Data listing: Begin
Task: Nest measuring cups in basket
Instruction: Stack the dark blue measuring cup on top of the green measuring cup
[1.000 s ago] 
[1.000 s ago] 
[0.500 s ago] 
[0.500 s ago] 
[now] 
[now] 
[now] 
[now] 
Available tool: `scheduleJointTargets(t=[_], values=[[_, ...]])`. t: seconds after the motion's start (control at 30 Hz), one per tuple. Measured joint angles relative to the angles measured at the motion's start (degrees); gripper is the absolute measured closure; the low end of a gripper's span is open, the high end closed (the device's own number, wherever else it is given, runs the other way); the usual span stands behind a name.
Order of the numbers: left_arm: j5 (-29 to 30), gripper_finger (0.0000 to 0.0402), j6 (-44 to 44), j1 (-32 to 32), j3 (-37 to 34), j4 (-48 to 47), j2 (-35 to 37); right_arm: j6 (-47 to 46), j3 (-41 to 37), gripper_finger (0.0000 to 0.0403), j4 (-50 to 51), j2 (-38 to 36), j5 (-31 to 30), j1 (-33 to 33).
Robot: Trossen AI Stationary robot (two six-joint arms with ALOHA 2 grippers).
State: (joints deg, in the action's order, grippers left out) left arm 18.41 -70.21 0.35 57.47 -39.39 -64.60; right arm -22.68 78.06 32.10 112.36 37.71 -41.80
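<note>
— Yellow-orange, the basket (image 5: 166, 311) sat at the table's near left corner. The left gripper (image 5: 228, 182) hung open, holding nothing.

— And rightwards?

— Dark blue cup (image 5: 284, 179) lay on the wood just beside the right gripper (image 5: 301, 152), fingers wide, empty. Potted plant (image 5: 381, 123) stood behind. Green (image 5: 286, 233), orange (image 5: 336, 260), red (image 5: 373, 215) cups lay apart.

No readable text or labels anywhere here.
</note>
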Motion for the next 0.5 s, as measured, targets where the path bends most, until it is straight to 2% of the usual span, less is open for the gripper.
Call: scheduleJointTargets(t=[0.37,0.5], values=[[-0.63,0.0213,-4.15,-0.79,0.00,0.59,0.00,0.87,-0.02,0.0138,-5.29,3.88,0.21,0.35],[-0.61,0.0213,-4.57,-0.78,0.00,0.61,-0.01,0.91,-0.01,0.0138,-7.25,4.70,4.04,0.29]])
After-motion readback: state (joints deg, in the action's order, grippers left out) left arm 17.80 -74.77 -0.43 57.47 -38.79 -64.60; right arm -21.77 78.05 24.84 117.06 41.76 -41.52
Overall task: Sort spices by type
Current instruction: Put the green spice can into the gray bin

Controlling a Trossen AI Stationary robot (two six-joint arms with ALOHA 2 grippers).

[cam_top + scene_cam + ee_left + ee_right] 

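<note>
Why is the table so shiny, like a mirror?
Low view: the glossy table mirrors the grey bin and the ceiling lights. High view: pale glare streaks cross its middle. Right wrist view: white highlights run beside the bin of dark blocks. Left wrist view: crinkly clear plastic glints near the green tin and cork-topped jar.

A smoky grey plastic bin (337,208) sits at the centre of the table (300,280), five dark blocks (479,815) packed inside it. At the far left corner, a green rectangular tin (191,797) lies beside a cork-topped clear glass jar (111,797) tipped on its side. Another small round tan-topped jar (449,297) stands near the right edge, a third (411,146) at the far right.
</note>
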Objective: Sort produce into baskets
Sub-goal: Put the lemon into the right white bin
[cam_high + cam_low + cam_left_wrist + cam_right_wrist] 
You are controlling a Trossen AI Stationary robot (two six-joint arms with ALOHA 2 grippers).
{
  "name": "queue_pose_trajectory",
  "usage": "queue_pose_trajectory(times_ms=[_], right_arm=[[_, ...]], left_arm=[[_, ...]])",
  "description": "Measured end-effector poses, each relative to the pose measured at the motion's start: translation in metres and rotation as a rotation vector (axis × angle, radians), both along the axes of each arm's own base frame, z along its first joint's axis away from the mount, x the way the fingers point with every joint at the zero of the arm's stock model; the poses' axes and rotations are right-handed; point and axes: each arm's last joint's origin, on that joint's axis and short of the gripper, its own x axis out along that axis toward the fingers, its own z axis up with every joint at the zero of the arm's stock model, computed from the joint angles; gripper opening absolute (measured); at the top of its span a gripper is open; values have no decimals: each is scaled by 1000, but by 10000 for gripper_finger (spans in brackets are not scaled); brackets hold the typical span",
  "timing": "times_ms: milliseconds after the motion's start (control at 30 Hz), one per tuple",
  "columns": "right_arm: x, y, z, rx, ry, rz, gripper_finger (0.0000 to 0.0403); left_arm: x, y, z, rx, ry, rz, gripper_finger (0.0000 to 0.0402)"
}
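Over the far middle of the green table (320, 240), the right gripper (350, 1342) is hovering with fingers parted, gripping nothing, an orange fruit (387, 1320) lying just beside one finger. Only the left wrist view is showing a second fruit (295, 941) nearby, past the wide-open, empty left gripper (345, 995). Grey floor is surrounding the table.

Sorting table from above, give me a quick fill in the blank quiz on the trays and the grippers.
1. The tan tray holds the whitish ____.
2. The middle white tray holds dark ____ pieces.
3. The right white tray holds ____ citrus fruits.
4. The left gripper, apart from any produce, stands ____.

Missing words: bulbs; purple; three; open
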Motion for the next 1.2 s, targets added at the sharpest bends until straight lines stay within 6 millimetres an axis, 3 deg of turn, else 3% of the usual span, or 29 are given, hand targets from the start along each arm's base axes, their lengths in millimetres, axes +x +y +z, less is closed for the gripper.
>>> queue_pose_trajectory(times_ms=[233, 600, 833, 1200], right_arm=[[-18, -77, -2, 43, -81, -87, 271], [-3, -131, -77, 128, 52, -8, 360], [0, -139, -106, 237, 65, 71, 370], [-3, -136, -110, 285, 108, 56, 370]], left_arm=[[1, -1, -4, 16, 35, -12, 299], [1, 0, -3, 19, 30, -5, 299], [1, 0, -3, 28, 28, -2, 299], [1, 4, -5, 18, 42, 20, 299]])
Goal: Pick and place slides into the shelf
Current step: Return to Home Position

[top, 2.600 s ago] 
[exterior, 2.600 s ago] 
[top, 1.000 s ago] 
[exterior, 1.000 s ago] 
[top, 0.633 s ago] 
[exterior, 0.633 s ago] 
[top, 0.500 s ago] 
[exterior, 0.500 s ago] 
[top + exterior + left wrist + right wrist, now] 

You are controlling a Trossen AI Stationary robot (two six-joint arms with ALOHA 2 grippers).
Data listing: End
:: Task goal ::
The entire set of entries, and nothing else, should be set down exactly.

:: Exercise result ::
Task: Nest measuring cups in basket
Instruction: Stack the dark blue measuring cup on top of the green measuring cup
[1.000 s ago] 
[1.000 s ago] 
[0.500 s ago] 
[0.500 s ago] 
[now] 
[now] 
[now] 
[now] 
Available tool: `scheduleJointTargets(t=[_], values=[[_, ...]])`. t: seconds after the motion's start (control at 30 Hz), one per tuple. Measured joint angles relative to the angles measured at the motion's start (degrees); gripper is the absolute measured closure; the low end of a gripper's span is open, the high end closed (the device's own number, wherever else it is given, runs the other way); the usual span stands behind a name.
Order of the numbers: left_arm: j5 (-29 to 30), gripper_finger (0.0000 to 0.0402), j6 (-44 to 44), j1 (-32 to 32), j3 (-37 to 34), j4 (-48 to 47), j2 (-35 to 37); right_arm: j6 (-47 to 46), j3 (-41 to 37), gripper_finger (0.0000 to 0.0403), j4 (-50 to 51), j2 (-38 to 36), j5 (-31 to 30), j1 (-33 to 33).
Robot: Trossen AI Stationary robot (two six-joint arms with ALOHA 2 grippers).
State: (joints deg, in the action's order, grippers left out) left arm 18.41 -70.21 0.35 57.47 -39.39 -64.60; right arm -22.68 78.06 32.10 112.36 37.71 -41.80
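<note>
— Yellow-orange, the basket (image 5: 166, 311) sat at the table's near left corner. The left gripper (image 5: 228, 182) hung open, holding nothing.

— And rightwards?

— Dark blue cup (image 5: 284, 179) lay on the wood just beside the right gripper (image 5: 301, 152), fingers wide, empty. Potted plant (image 5: 381, 123) stood behind. Green (image 5: 286, 233), orange (image 5: 336, 260), red (image 5: 373, 215) cups lay apart.

No readable text or labels anywhere here.
</note>
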Motion for the next 0.5 s, as measured, targets where the path bends most, until it is straight to 2% of the usual span, less is open for the gripper.
Call: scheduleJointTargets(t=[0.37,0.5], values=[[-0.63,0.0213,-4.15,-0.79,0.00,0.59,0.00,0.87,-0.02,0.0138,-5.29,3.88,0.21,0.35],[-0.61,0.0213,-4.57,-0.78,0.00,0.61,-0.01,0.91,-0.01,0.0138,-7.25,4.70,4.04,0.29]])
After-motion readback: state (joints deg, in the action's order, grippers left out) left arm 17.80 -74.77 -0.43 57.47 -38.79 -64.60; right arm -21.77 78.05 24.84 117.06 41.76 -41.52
Overall task: Sort spices by type
Current instruction: Put the green spice can into the gray bin

Controlling a Trossen AI Stationary robot (two six-joint arms with ALOHA 2 grippers).

[cam_top + scene_cam + ee_left + ee_right] 

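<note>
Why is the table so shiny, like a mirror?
Low view: the glossy table mirrors the grey bin and the ceiling lights. High view: pale glare streaks cross its middle. Right wrist view: white highlights run beside the bin of dark blocks. Left wrist view: crinkly clear plastic glints near the green tin and cork-topped jar.

A smoky grey plastic bin (337,208) sits at the centre of the table (300,280), five dark blocks (479,815) packed inside it. At the far left corner, a green rectangular tin (191,797) lies beside a cork-topped clear glass jar (111,797) tipped on its side. Another small round tan-topped jar (449,297) stands near the right edge, a third (411,146) at the far right.
</note>
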Objective: Sort produce into baskets
Sub-goal: Put the lemon into the right white bin
[cam_high + cam_low + cam_left_wrist + cam_right_wrist] 
You are controlling a Trossen AI Stationary robot (two six-joint arms with ALOHA 2 grippers).
{
  "name": "queue_pose_trajectory",
  "usage": "queue_pose_trajectory(times_ms=[_], right_arm=[[_, ...]], left_arm=[[_, ...]])",
  "description": "Measured end-effector poses, each relative to the pose measured at the motion's start: translation in metres and rotation as a rotation vector (axis × angle, radians), both along the axes of each arm's own base frame, z along its first joint's axis away from the mount, x the way the fingers point with every joint at the zero of the arm's stock model; the poses' axes and rotations are right-handed; point and axes: each arm's last joint's origin, on that joint's axis and short of the gripper, its own x axis out along that axis toward the fingers, its own z axis up with every joint at the zero of the arm's stock model, computed from the joint angles; gripper opening absolute (measured); at the top of its span a gripper is open; values have no decimals: each is scaled by 1000, but by 10000 for gripper_finger (spans in brackets are not scaled); brackets hold the typical span",
  "timing": "times_ms: milliseconds after the motion's start (control at 30 Hz), one per tuple",
  "columns": "right_arm: x, y, z, rx, ry, rz, gripper_finger (0.0000 to 0.0403); left_arm: x, y, z, rx, ry, rz, gripper_finger (0.0000 to 0.0402)"
}
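Over the far middle of the green table (320, 240), the right gripper (350, 1342) is hovering with fingers parted, gripping nothing, an orange fruit (387, 1320) lying just beside one finger. Only the left wrist view is showing a second fruit (295, 941) nearby, past the wide-open, empty left gripper (345, 995). Grey floor is surrounding the table.

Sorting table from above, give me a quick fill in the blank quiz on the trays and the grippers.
1. The tan tray holds the whitish ____.
2. The middle white tray holds dark ____ pieces.
3. The right white tray holds ____ citrus fruits.
4. The left gripper, apart from any produce, stands ____.

Missing words: bulbs; purple; three; open
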Motion for the next 1.2 s, targets added at the sharpest bends until straight lines stay within 6 millimetres an axis, 3 deg of turn, else 3% of the usual span, or 29 are given, hand targets from the start along each arm's base axes, their lengths in millimetres, axes +x +y +z, less is closed for the gripper.
>>> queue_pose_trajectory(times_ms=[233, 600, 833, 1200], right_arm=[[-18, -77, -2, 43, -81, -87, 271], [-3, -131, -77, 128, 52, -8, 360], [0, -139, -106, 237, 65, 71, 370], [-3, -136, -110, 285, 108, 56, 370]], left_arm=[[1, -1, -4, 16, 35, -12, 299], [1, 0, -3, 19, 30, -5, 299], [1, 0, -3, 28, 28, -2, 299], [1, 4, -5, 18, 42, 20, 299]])
Goal: Pick and place slides into the shelf
Current step: Return to Home Position

[top, 2.600 s ago] 
[exterior, 2.600 s ago] 
[top, 1.000 s ago] 
[exterior, 1.000 s ago] 
[top, 0.633 s ago] 
[exterior, 0.633 s ago] 
[top, 0.500 s ago] 
[exterior, 0.500 s ago] 
[top + exterior + left wrist + right wrist, now] 

You are controlling a Trossen AI Stationary robot (two six-joint arms with ALOHA 2 grippers).

This exercise is now done.